怀中孩子扭了扭身子,昭阳便将孩子抱紧了一些:“若是我今日出宫没有回来,你也无需着急,十有八九我就是落入了叶子凡的手中。叶子凡想要对付苏远之和外祖父,势必会将我们带到战场上去。朝中的事情你多操心一些,母后那里你也帮我说一声。”
“我才不要,你还是自己回来向母后去请罪吧,我若是去说,定会挨骂的。
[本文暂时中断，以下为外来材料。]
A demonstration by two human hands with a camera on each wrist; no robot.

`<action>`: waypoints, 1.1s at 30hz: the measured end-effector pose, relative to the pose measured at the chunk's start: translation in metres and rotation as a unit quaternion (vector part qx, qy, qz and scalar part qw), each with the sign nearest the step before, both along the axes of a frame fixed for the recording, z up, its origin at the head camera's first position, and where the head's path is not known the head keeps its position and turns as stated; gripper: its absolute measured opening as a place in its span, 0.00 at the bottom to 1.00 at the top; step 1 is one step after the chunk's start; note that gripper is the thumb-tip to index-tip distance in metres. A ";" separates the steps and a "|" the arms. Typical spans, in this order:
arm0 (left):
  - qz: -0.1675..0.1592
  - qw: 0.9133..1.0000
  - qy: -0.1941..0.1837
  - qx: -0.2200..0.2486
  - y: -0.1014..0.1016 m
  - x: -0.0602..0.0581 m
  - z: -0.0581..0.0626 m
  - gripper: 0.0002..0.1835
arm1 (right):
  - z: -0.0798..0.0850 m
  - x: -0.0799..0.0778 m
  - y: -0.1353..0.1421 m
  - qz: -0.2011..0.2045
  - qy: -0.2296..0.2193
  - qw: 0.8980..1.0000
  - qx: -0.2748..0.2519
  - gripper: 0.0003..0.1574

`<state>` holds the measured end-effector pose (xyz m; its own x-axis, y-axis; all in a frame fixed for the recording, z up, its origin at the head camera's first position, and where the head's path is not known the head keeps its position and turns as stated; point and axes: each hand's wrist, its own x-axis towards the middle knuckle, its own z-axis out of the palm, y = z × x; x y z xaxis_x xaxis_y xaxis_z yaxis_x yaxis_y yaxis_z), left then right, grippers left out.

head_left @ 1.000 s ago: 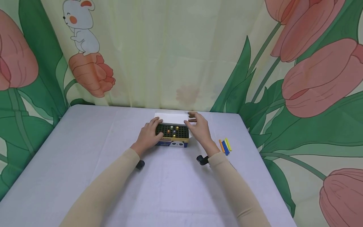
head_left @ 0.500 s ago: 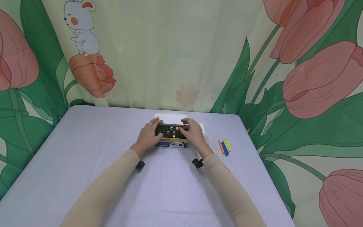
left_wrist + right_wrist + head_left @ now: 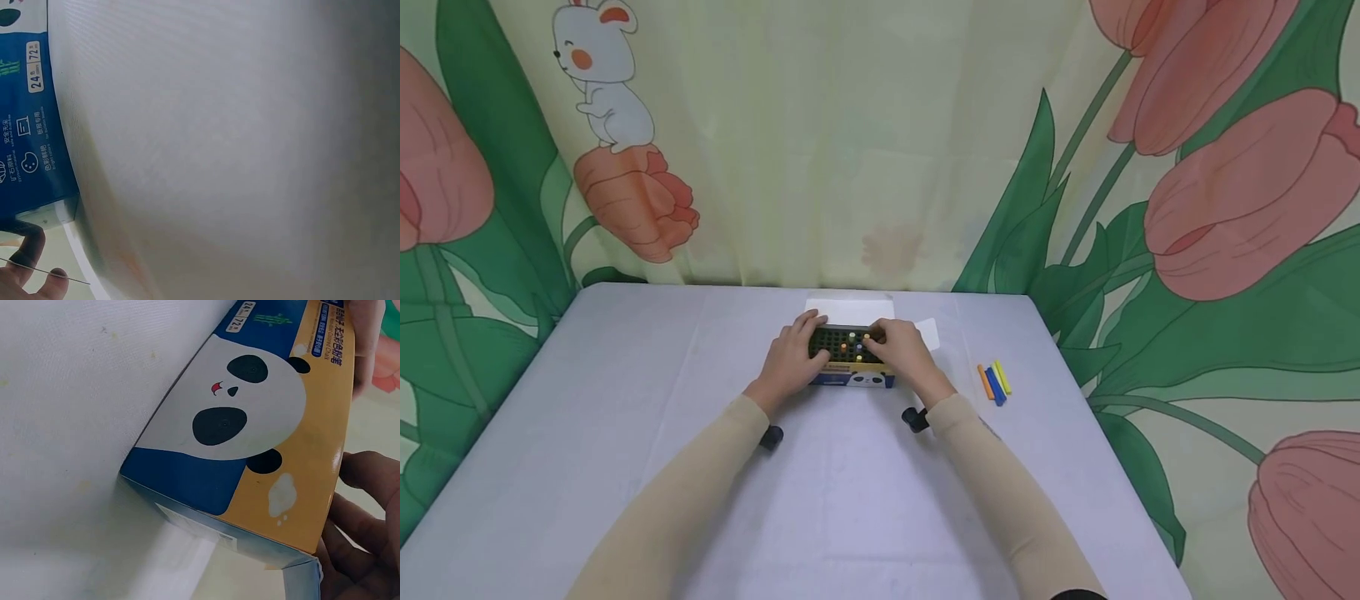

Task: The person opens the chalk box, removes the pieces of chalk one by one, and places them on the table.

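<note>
I see the box point(image 3: 848, 368) lying nine-to-three, panda point(image 3: 867, 379) facing six — left hand point(image 3: 790, 354) spread wide on it; right hand point(image 3: 906, 350) — can't tell.

panda box point(image 3: 250, 425) on wht cloth point(image 3: 75, 412) | R grip point(image 3: 369, 519) @ top edge, pt hidden

Background: printed curtain point(image 3: 820, 158) behind a cloth-covered table point(image 3: 610, 400).
The curtain is hung in soft vertical folds; on its pale yellow ground, pink tulips point(image 3: 1217, 200), green leaves point(image 3: 1033, 200) and a white animal point(image 3: 620, 112) on an orange flower point(image 3: 625, 200) are printed. The table is covered by a pale, faintly creased cloth point(image 3: 850, 500). The area is softly lit.
</note>
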<state>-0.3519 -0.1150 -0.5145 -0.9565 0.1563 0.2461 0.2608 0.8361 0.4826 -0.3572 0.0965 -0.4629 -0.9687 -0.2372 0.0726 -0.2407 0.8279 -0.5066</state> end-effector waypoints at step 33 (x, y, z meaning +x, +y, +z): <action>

我觉着,你压根不是想要除掉叶子凡,而是想苏丞相了吧?你以身犯险,为的是随着叶子凡去战场,见苏丞相一面吧?”楚君墨瘪了瘪嘴。
昭阳笑了起来,眉眼弯弯地道:“嗯,你猜对了,我与苏远之聚少离多,还不允许我耍耍手段多见见他?对了,你记得同母后说一声,齐太嫔兴许同南诏国有些关联。孩子身上的蛊毒便是齐太嫔的那个乳娘所为,让母后盯着点儿她。”
楚君墨轻轻颔首,沉默了片刻才又嘱咐着:“你万事小心。”
昭阳颔首:“你也是,小心阿幼朵,小心南诏国。若是有可能,尽量将北燕国拉入咱们的阵营,毕竟仓央与咱们算是姻亲,且素来两国关系也不错。东明国那祝长明看起来笑眯眯地,心机却定然不少,与他周旋,要留个心眼,若是能将东明国一并拉入咱们的阵营自是最好。”
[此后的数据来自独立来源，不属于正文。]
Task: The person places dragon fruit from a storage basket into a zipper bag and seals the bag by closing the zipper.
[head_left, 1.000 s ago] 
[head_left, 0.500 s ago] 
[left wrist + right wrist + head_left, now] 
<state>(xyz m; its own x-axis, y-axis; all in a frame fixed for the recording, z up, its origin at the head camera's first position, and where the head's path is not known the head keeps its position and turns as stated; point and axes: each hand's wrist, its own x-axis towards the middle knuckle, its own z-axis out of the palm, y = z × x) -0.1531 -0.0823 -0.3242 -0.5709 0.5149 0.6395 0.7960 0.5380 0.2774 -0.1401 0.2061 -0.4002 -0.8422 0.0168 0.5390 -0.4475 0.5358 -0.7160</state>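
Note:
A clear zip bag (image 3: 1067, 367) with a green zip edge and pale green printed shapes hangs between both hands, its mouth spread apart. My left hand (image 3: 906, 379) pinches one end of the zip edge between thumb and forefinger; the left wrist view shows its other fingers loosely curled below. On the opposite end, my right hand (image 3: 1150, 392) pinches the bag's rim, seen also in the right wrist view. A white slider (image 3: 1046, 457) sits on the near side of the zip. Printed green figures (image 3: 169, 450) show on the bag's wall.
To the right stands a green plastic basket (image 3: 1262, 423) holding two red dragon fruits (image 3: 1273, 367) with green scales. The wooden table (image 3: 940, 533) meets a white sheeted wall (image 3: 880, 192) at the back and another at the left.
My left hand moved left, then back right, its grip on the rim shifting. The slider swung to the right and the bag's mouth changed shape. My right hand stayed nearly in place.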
楚君墨一一应了,昭阳还是有些不放心:“若是有什么拿不定主意的事情,多与母后商议商议,朝中之事拿不定主意的,若是不急的,可飞鸽传书给苏远之,若是急事,刑部尚书颜阙可以信任。”
“知道了知道了。”楚君墨挥了挥手,有些不耐烦了:“姐夫走之前给了我一份名单,名单上详细记录了这朝中文武百官,哪些可以信任,哪些须得防备,皇姐你就放心就好了。”
昭阳听他这样说,便又笑了起来:“好,咱们君墨长大了。”
姐弟二人说了会儿话,昭阳才带着孩子出了宫上了马车,径直去了博古斋。